Paulo Freire e a educação popular em Cuba

No centenário de nascimento de Paulo Freire, o atual governo destila seu ódio a Freire e segue na destruição da educação nacional. Em Cuba, a pedagogia freireana segue seu caminho

Muito se tem falado sobre Paulo Freire nesse ano, por ocasião dos cem anos de seu nascimento. Se, no momento atual, tivéssemos um governo com um mínimo de respeito pela história do país e pelas grandes figuras nacionais, teríamos comemorações oficiais de grande porte em homenagem a esse que é considerado o maior educador brasileiro de todos os tempos, reconhecido internacionalmente como um dos grandes pedagogos da história.

Infelizmente, sabemos que o atual governo faz questão de não apenas desconhecer, mas renegar o trabalho pedagógico de Paulo Freire. O atual presidente deixou claro o seu repúdio à pedagogia freireana desde à época da sua candidatura à presidência da República, quando prometeu extirpar as ideias de Freire das escolas brasileiras. Se ele conhecesse minimamente nossa educação, saberia que isso já foi feito pelo governo militar, estrago até hoje não revertido de fato.

A agressividade do governo atual em relação a Paulo Freire tem sido tanta que foi preciso recorrer ao poder judiciário em defesa da sua memória. Em setembro último, a Justiça Federal do Rio de Janeiro, atendendo à ação impetrada pelo Movimento Nacional de Direitos Humanos, proibiu, por meio de liminar, qualquer ataque do governo federal ao professor Paulo Freire.
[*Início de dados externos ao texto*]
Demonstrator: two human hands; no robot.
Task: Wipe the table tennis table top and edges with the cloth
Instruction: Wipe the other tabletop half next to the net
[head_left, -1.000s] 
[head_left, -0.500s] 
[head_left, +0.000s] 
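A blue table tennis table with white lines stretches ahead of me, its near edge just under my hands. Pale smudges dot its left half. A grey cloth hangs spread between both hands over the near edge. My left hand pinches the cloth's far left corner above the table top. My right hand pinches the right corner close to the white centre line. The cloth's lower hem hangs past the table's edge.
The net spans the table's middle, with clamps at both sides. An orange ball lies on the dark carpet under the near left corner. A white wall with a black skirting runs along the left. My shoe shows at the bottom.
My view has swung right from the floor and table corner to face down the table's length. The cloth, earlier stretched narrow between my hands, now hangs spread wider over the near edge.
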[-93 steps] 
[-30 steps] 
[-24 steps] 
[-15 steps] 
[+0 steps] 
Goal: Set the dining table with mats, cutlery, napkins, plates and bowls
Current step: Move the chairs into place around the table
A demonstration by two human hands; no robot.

Faz sentido que uma figura que dedicou sua vida à educação popular seja execrada por esse desgoverno. Temos que lembrar que esse é um governo que deliberadamente destrói o ensino, defende a implantação de mais escolas militares, corta vorazmente as verbas que deveriam ser destinadas à área, nomeia verdadeiros inimigos da educação nacional para o cargo de ministro da educação, além de impor, autoritariamente, mudanças no Ensino Médio, com retrocessos que remetem aos estragos implementados pelos militares na reforma do ensino de 1971.

Sabemos que as ações do atual presidente têm se pautado na destruição de tudo o que foi feito nas gestões petistas. Talvez tenha colaborado com tanto ódio a Paulo Freire o fato dele ter sido declarado patrono da educação brasileira durante o governo Dilma Rousseff, em sua primeira gestão. A presidenta golpeada, no seu segundo mandato, escolheu o lema “Brasil, Pátria Educadora” para o seu governo. Sabemos que, infelizmente, o projeto contido nesse lema de governo foi interrompido pelo golpe de 2016. O que então se planejava era um investimento na área da educação como jamais se tinha visto no Brasil, com investimentos vindos da exploração do pré-sal. Como vimos nos últimos anos, um dos pontos centrais do golpe foi a entrega do petróleo nacional às grandes petroleiras estrangeiras, junto com a implantação de uma política econômica neoliberal, extremamente destrutiva ao povo brasileiro. Nada restou daquele projeto da “Pátria Educadora” e dos bilhões advindos da extração do nosso petróleo – agora roubados do povo brasileiro – que seriam utilizados em benefício da educação do povo brasileiro.

Essa é uma triste constatação para um país que produziu um pedagogo da grandeza de Paulo Freire, o brasileiro que mais recebeu títulos de Doutor Honoris Causa, em universidades no Brasil e no exterior, e cuja obra mais conhecida, a “Pedagogia do Oprimido”, é a terceira no mundo em número de citações.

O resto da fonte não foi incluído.